I run into an issue with anomaly detection when using HANA_ML. I have a table in in SAP HANA with numeric columns in format DOUBLE. I created it in two variants:
HC_TABLE1 with just the data
HC_TABLE2 the same data but also having an ID columns
Now training an IsolationForsest with the data works fine and I can save the model:
iso_forest = IsolationForest(
max_samples =2048,
n_estimators=100, # Number of trees
max_features=458, # Use all features from the table
random_state=1, # For reproducibility
thread_ratio=0.9 # Parallel processing
)
hana_df1 = conn.table(‘HC_TABLE1’)
result = iso_forest.fit(hana_df1)
However predicting the outliers does NOT work:
hana_df2 = conn.table(‘HC_TABLE2’)
predictions = iso_forest.predict(hana_df2, key=’ID’)

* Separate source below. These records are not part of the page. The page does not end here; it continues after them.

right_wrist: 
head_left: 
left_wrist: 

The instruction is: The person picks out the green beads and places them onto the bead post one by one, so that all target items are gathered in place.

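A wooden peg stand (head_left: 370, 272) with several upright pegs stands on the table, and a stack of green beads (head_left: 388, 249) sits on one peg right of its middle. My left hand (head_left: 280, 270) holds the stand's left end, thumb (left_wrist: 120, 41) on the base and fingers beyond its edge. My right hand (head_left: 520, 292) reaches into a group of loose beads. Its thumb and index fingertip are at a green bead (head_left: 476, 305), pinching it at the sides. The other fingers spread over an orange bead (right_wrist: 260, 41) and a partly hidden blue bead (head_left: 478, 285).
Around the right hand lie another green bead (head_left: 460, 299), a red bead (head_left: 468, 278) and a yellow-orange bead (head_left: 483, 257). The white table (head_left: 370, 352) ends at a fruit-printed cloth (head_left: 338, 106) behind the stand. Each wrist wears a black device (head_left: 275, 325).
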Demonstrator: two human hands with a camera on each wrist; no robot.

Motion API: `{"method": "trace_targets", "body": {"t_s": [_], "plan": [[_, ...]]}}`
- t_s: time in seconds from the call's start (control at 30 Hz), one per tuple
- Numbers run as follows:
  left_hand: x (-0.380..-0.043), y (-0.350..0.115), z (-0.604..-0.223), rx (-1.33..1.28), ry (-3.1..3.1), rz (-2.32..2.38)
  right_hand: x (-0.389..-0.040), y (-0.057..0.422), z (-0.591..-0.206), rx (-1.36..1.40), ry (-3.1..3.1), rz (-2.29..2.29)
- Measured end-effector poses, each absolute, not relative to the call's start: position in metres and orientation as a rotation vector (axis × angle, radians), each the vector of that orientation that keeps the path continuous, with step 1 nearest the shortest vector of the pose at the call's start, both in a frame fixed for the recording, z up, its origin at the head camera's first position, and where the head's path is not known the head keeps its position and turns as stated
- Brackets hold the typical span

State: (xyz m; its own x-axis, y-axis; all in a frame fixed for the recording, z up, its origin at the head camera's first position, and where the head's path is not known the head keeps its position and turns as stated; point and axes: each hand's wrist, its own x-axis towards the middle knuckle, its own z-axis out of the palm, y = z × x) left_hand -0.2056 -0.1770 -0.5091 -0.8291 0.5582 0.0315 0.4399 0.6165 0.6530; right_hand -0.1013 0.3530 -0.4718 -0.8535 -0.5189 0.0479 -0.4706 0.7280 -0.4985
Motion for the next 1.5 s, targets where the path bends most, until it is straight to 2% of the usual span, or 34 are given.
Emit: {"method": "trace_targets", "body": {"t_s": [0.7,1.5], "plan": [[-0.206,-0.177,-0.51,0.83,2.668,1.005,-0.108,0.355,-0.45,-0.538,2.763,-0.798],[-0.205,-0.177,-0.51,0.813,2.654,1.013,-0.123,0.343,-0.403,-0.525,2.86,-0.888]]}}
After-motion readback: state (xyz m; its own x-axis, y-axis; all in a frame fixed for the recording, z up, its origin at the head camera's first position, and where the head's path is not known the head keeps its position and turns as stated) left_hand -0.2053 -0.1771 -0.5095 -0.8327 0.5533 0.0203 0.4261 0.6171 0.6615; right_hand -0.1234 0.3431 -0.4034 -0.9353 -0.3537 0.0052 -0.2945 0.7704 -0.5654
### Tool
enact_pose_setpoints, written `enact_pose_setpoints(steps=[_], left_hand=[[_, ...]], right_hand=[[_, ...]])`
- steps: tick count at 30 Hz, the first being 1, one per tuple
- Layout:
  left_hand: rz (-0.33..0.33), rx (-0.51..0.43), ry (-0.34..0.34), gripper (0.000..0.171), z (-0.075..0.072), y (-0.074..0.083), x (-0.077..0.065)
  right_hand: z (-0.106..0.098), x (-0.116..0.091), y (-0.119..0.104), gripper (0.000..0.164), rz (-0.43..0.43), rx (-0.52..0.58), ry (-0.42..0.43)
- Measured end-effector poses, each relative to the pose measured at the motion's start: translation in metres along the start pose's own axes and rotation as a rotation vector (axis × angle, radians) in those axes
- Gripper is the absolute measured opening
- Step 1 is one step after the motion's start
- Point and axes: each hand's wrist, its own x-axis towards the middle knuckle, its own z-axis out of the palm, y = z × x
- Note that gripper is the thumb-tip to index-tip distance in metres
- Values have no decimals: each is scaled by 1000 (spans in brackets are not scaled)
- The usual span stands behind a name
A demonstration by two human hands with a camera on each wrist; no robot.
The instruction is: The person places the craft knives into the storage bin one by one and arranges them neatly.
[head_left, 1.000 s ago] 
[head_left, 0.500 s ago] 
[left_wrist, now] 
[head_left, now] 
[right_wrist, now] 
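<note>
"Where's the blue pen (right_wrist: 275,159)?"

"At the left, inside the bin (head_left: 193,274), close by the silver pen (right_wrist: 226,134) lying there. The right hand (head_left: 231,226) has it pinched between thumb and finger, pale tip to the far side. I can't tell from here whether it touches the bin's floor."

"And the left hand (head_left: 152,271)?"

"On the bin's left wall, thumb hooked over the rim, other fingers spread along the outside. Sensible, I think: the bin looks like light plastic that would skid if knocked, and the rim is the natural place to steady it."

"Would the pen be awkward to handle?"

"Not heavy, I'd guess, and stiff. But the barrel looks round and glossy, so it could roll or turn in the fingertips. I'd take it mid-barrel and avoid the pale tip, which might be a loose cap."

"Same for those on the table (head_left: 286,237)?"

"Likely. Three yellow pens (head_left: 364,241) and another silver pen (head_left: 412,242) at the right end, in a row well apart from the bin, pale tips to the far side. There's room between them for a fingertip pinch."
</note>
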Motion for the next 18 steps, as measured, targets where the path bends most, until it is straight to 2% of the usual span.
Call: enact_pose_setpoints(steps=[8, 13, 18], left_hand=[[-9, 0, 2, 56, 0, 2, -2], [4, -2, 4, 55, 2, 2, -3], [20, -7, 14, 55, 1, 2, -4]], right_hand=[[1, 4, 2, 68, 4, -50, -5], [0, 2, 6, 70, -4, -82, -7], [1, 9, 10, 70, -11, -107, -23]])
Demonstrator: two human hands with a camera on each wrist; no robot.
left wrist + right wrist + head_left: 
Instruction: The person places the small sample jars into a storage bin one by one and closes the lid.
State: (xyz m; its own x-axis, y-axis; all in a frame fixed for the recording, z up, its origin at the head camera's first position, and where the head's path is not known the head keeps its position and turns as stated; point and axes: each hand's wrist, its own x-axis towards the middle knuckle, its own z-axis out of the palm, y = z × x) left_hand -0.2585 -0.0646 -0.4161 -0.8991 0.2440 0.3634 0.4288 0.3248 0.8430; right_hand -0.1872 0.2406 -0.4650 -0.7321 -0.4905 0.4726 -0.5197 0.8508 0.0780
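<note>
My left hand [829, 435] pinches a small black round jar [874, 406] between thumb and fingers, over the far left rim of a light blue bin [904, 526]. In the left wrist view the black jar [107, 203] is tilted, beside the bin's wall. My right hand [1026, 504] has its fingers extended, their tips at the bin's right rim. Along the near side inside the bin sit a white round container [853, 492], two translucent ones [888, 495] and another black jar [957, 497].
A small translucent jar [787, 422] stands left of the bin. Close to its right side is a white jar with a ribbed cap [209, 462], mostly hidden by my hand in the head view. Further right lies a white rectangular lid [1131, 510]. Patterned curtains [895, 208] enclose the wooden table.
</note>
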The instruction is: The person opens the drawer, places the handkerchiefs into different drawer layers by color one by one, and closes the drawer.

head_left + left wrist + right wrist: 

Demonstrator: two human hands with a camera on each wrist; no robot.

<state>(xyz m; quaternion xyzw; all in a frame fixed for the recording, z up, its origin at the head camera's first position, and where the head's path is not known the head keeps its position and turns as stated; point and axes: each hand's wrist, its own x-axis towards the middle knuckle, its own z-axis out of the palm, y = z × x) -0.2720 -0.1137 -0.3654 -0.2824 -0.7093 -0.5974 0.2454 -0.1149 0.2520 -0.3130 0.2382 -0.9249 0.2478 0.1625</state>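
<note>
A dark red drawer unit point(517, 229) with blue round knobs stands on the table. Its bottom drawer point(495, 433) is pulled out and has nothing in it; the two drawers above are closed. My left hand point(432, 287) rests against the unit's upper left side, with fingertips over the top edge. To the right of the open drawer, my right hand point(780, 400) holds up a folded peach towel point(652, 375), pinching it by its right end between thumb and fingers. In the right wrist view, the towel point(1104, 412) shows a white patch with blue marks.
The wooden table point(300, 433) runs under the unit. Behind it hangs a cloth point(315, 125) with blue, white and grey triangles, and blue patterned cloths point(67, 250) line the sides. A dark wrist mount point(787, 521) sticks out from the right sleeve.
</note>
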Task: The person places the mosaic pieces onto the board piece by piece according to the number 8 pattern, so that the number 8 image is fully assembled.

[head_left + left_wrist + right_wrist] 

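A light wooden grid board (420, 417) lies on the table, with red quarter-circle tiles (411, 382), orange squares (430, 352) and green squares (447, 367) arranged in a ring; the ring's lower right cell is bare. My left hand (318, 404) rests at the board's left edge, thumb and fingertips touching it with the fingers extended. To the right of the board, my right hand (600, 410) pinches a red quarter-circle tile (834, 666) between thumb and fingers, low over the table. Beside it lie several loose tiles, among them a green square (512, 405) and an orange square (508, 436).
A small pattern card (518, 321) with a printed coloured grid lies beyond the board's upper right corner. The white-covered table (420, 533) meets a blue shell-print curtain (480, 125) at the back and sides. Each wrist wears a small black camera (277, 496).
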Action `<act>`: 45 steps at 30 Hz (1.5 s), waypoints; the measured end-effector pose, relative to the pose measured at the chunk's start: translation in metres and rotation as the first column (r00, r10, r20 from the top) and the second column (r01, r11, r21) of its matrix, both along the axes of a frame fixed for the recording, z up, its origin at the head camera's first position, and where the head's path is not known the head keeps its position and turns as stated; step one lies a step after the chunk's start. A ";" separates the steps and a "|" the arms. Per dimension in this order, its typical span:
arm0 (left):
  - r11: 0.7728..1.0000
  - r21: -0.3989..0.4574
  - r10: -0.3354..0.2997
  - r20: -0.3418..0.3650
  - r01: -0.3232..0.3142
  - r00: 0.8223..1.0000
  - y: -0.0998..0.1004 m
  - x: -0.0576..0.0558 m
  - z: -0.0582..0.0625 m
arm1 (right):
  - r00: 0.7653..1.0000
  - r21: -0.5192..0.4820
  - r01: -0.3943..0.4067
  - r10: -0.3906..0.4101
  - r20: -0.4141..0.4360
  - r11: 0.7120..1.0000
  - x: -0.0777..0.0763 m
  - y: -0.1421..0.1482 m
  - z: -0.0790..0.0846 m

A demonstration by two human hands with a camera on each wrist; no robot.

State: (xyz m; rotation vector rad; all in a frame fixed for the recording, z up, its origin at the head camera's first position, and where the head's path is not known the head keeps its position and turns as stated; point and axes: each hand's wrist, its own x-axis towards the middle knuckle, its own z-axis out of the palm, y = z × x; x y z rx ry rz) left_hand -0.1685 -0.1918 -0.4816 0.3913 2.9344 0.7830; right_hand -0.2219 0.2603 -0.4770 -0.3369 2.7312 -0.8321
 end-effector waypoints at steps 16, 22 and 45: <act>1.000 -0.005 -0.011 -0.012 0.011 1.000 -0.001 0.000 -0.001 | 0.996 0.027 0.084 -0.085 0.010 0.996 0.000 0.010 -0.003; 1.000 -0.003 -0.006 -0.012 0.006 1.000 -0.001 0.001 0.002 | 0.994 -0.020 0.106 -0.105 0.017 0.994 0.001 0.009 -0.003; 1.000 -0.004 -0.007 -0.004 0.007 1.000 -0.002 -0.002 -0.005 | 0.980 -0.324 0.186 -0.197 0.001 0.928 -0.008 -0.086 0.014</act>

ERROR:hana_ml.algorithms.pal.preprocessing:HANA version: 2.00.078.00.1715149848 (fa/hana2sp07). (423, ‘AFL error: AFL DESCRIBE for nested call failed – invalid table(s) for ANY-procedure call (Input table 0: column 0 has invalid SQL type.): line 33 col 1 (at pos 8351)’)
How can I identify what is going wrong here? I can train a model but never use it? The exactly same data which was used for fitting is not accepted for doing predictions. I am close to ditching HANA_ML completely and using the real python ML routines instead.